=== Records ===

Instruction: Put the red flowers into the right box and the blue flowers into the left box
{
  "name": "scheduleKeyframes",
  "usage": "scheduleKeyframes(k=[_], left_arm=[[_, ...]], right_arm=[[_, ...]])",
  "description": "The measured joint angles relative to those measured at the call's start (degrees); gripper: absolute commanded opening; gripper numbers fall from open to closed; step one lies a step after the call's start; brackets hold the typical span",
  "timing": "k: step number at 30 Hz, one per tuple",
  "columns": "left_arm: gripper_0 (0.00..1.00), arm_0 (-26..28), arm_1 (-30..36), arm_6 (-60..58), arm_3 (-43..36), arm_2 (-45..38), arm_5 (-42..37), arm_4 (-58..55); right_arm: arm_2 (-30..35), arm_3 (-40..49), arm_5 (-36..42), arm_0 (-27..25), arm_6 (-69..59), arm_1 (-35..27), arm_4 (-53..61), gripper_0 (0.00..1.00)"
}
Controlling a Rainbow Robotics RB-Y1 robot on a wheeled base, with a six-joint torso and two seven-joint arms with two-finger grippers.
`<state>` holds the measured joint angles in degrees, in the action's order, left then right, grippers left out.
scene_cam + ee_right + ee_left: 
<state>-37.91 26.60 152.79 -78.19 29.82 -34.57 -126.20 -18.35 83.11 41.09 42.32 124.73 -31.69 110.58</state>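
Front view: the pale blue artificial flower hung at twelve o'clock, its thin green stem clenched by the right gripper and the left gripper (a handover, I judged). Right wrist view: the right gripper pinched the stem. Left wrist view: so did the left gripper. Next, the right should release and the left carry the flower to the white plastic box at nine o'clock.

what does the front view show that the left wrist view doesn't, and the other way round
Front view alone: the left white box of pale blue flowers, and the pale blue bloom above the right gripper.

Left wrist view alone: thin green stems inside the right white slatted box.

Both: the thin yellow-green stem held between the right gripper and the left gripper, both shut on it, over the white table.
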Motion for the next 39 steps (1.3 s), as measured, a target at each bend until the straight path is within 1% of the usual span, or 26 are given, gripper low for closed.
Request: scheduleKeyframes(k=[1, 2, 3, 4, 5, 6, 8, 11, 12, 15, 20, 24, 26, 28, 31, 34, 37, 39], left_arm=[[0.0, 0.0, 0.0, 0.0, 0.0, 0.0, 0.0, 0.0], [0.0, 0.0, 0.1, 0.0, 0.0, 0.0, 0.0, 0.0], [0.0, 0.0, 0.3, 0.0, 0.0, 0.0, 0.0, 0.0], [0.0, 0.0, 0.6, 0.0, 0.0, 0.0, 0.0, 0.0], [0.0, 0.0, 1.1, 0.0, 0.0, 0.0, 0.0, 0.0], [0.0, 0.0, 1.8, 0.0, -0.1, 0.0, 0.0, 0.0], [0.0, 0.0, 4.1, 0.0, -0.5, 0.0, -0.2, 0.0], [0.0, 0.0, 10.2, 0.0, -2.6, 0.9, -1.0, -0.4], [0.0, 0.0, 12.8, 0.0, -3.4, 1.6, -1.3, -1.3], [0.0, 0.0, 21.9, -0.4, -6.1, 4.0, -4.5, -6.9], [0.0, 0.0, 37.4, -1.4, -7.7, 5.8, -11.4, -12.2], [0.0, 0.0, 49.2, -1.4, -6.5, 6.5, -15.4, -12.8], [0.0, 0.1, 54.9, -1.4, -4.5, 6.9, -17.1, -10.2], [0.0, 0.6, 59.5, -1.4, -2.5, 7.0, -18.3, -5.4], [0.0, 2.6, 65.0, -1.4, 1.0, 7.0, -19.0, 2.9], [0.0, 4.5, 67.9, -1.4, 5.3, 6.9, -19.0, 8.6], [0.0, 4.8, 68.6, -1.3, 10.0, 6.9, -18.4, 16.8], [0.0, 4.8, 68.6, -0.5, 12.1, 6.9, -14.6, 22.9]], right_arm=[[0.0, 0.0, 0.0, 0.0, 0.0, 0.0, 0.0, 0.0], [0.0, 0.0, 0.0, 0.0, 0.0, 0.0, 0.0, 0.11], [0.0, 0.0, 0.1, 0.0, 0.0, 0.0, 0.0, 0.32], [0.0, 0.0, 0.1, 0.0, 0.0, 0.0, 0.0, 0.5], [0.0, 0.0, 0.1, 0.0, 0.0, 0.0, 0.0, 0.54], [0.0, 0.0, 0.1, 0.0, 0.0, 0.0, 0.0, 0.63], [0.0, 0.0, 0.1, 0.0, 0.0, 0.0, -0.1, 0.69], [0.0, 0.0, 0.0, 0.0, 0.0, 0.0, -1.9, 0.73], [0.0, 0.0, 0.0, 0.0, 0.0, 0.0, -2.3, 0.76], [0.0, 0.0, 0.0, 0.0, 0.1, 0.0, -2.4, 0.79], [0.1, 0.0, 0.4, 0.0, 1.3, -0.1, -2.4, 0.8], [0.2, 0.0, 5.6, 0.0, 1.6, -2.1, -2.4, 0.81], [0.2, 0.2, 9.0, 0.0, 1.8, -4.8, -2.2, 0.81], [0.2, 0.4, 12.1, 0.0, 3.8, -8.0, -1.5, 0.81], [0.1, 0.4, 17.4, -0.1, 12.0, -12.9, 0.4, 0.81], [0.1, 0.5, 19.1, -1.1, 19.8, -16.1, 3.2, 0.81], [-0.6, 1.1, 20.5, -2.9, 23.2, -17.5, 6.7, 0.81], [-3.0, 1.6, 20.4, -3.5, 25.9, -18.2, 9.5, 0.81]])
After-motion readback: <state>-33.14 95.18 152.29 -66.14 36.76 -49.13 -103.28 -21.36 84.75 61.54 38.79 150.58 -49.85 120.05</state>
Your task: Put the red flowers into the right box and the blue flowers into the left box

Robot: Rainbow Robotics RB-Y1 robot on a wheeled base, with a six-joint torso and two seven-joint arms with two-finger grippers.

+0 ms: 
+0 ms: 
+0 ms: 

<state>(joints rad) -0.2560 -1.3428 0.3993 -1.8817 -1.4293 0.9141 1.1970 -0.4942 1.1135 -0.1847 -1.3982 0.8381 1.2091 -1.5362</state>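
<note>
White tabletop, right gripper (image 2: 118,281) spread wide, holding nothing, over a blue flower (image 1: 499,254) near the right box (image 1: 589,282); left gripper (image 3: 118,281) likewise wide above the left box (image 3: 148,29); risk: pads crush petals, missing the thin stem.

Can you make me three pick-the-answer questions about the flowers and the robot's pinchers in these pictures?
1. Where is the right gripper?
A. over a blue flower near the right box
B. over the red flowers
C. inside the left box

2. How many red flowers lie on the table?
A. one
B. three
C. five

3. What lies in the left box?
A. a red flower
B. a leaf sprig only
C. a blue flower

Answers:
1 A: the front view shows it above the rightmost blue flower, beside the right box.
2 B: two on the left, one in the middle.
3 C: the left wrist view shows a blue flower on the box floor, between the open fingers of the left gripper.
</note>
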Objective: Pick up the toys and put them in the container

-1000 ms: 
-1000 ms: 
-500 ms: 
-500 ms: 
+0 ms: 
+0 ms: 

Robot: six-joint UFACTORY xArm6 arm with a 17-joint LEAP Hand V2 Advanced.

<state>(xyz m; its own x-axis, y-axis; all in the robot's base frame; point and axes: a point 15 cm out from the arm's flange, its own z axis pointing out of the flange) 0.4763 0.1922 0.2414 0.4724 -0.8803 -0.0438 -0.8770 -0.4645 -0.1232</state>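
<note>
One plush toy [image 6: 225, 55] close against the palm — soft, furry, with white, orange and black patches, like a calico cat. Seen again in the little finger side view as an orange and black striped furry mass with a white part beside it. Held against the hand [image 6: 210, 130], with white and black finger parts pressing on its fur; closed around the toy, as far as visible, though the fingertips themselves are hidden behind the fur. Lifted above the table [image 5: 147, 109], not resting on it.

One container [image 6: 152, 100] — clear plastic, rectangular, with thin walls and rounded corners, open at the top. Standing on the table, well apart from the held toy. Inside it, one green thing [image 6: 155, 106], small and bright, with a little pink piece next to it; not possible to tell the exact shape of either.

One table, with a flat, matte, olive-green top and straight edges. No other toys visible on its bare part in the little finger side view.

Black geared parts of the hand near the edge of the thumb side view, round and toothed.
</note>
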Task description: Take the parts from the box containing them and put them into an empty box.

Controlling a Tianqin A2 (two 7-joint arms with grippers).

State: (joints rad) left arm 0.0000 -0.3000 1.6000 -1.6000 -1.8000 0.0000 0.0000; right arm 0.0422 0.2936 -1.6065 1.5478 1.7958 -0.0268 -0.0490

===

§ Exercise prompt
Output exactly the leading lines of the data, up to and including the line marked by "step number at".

§ Expected answer
Instruction: Put the red flowers into the right box and the blue flowers into the left box
{
  "name": "scheduleKeyframes",
  "usage": "scheduleKeyframes(k=[_], left_arm=[[_, ...]], right_arm=[[_, ...]])",
  "description": "The measured joint angles relative to those measured at the call's start (degrees); gripper: absolute commanded opening; gripper numbers fall from open to closed; step one lies a step after the call's start; brackets hold the typical span",
  "timing": "k: step number at 30 Hz, one per tuple",

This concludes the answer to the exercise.